TASK DETAILS:
Scan the lines below for the word "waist". Copy each line you find it in.

▬▬▬▬▬▬

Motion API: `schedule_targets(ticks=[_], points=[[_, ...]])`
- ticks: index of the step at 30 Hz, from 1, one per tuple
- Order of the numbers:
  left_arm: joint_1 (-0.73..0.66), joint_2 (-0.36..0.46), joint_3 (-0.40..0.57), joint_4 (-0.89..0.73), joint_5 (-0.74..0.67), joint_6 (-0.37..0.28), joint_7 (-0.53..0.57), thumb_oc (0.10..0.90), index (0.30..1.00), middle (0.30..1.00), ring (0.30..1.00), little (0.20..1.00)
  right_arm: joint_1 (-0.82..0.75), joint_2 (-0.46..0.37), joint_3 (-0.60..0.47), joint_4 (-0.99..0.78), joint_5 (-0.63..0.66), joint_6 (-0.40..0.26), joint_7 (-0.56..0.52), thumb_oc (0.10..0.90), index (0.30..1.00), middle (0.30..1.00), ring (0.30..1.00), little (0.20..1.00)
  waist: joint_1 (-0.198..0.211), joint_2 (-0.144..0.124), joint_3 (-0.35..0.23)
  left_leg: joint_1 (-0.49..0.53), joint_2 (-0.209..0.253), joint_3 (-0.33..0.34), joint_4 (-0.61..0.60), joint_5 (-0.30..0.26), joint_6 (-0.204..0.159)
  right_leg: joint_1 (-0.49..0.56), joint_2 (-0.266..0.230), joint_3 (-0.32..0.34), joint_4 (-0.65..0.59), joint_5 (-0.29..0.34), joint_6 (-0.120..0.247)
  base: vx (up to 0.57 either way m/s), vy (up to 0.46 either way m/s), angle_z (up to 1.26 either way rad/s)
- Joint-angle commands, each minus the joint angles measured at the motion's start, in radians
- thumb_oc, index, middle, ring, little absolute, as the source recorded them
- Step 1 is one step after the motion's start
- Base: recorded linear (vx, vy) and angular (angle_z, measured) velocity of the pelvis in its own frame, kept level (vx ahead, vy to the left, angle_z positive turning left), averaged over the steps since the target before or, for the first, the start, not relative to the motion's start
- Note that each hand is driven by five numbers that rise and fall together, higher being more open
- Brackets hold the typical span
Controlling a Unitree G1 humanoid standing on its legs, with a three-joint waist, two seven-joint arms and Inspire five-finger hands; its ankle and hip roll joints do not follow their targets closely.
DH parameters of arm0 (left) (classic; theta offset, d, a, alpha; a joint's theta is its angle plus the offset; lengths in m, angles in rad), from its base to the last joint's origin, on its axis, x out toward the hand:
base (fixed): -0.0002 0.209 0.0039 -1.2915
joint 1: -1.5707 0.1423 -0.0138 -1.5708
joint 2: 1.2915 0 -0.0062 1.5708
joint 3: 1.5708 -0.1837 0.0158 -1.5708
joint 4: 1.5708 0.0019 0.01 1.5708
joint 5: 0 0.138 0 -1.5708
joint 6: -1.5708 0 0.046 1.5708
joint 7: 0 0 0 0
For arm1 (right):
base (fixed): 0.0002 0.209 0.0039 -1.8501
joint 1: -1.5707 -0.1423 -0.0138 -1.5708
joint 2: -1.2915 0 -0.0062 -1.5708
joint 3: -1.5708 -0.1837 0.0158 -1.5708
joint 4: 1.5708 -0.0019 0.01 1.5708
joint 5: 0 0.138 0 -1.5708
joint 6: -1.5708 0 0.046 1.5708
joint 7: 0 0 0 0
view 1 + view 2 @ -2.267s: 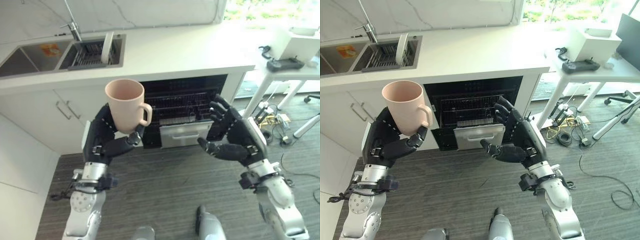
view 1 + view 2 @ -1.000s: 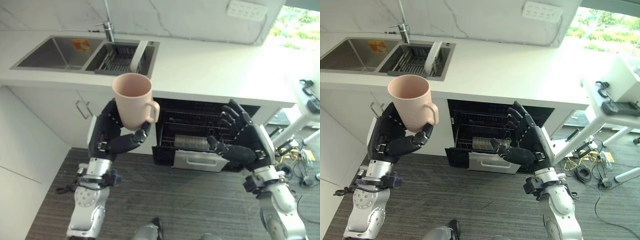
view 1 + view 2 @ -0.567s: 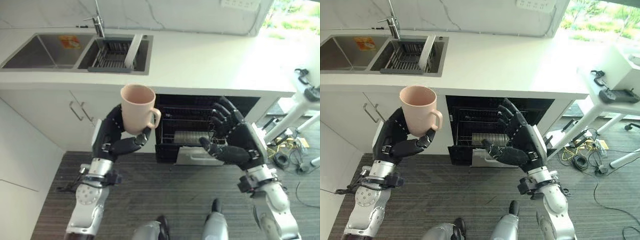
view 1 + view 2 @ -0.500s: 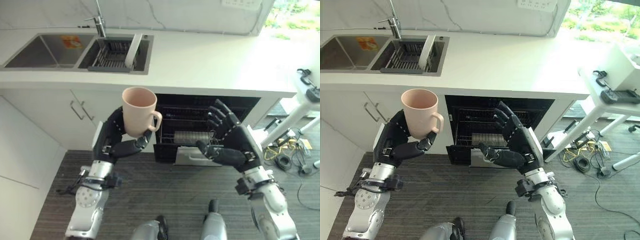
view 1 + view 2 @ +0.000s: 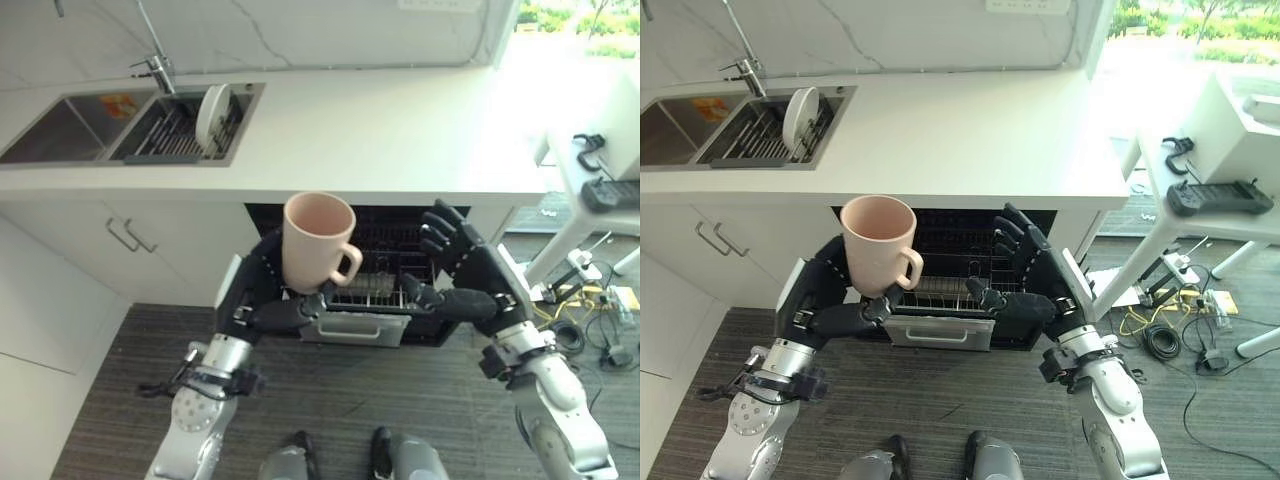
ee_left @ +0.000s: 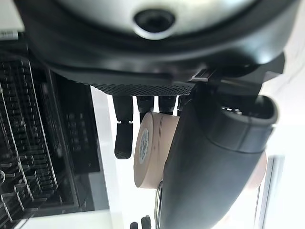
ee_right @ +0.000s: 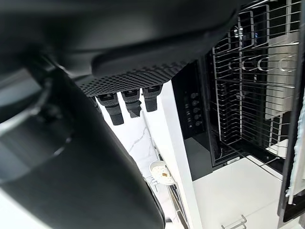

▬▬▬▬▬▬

REPLY:
  waist: joint_1 (-0.198..0.211), joint_2 (-0.144..0.124), joint_3 (-0.35..0.23)
Controlling a Unitree G1 humanoid standing on its legs, with a three-joint waist, two seven-joint arms and Inspire five-finger hands; its ankle and hip roll joints do not follow their targets closely.

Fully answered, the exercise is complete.